Jacques Attali devrait se souvenir que ce sont des physiciens allemands qui ont développé l’énergie nucléaire et jeter les bases de la conception de la bombe atomique. L’Allemagne serait en droit d’avoir un arsenal nucléaire et prétendre à un siège permanent au Conseil de sécurité. Si l’Allemagne se retire de l’Union européenne ce sera la débâcle du chacun pour soi avec l’effondrement de l’euro et le sauve qui peut en terme de stratégie. C’est peut-être cela qui est attendu avec cette drôle de guerre ce clair-obscur dont parle Antonio Gramsci qui verra la naissance de monstres, prélude à une troisième guerre qui, selon Einstein, sera la dernière avant la quatrième qui se fera avec des pierres et des bâtons.

Et l’Algérie dans tout cela ?  Le monde devient de plus en plus dangereux et imprévisible. L’exemple de l’Allemagne est à méditer. Voilà un pays qui a été dépecé en 1945. Elle s’est reconstruite, elle revendique un rang comme troisième puissance mondiale. Elle construit ses défenses immunitaires sans état d’âme ! La dure réalité de la valeur intrinsèque est la seule qui compte. L’Algérie devrait prendre exemple sur la résilience allemande. L’Algérie devrait réévaluer ses relations avec l’extérieur dans un aggiornamento lucide  pour savoir où sont ses intérêts. À l’évidence, elle ne peut pas réconcilier des pays arabes qui n’apprécient pas à sa juste valeur cet effort et font tout pour le minimiser. Et pourtant un monde arabe rationnel aurait eu des possibilités de perdurer dans le futur monde des puissances technologiques.

L’Algérie devra en tirer les conséquences et plus que jamais enfin s’assumer sans état d’âme dans ses spécificités maghrébines ouvertes sur l’Universel. S’agissant des efforts énormes qu’elle a fait pour la tenue du Sommet Arabe dont les résultats sont appréciables recevables. À l’évidence malgré son empathie, elle est mal appréciée par les pays arabes. L’exemple de résilience de travail bien fait et de realpolitik de l’Allemagne devrait être une boussole pour les pays arabes qui veulent sortir de la dimension magique des « accabya ».
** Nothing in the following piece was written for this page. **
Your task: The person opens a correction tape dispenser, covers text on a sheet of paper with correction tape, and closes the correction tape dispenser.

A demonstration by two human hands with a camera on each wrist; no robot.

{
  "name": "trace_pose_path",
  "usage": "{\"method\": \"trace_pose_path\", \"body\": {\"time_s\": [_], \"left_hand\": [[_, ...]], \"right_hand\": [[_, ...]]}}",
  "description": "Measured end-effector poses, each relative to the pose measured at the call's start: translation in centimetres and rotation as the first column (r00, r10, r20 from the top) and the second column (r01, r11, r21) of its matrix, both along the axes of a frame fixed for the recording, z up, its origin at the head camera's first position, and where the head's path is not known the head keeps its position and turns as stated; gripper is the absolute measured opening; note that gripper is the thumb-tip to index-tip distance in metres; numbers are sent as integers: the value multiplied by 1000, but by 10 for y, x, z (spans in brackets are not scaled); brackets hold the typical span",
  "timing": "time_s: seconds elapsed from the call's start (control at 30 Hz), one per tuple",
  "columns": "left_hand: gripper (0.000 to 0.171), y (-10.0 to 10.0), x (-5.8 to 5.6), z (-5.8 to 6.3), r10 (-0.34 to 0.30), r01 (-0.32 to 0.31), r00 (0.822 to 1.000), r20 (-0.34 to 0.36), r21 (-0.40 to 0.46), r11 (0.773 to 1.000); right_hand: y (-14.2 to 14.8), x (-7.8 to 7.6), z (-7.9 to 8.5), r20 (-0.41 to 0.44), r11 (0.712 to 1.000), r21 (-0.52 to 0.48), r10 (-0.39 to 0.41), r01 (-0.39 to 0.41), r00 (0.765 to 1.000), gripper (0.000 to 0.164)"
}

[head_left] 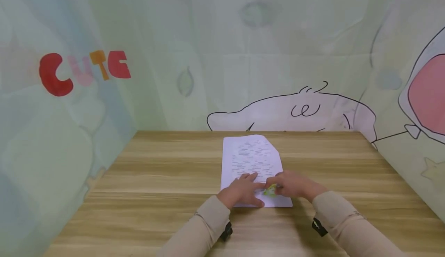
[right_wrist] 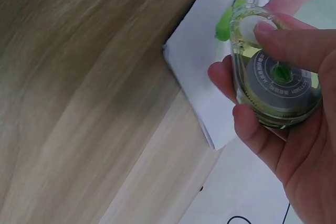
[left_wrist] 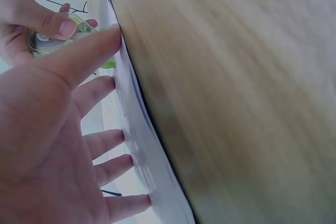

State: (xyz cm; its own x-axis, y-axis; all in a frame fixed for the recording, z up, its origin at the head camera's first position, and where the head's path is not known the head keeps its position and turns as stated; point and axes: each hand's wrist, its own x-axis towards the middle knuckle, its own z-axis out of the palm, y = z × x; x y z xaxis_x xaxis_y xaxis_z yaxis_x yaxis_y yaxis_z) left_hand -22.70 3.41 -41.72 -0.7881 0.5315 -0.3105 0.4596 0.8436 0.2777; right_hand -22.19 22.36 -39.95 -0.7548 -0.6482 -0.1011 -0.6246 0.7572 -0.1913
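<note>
A sheet of white printed paper [head_left: 228, 149] lies on the wooden table, its top right corner slanted or folded. My left hand [head_left: 243, 191] rests on its lower part, fingers spread and fingertips pressing on the page. Beside it, my right hand [head_left: 295, 183] grips a clear correction tape [right_wrist: 283, 87] between thumb and fingers. Inside the see-through case a grey reel shows in the right wrist view. The bright green piece [right_wrist: 224, 24] at its tip is right at the paper, close to my left thumb and index finger.
The wooden table [head_left: 167, 172] runs around the paper to the back wall. Behind it hangs a pale backdrop [head_left: 167, 56] with cartoon drawings and the letters CUTE. Dark bands [head_left: 319, 227] sit at both wrists under beige sleeves.
</note>
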Motion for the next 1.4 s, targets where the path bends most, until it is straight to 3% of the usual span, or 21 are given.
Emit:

L’Algérie devra travailler à marcher forcée pour sa visibilité scientifique et technologique seule défense immunitaire dans un monde sans pitié pour les faibles. Pour cela  devra aussi sans tarder tracer une vision du développement durable basée sur un mix énergétique avec le Sahara « pile électrique solaire » de 2 millions de km2. Elle pourra ainsi fabriquer l’hydrogène à la fois pour l’exportation et pour ses propres besoins. C’est une rente de l’intelligence pérenne après le déclin des énergies fossiles. Elle développera des partenariats winn winn avec des pays européens sur une base d’égale dignité sans sentimentalisme sans lendemain.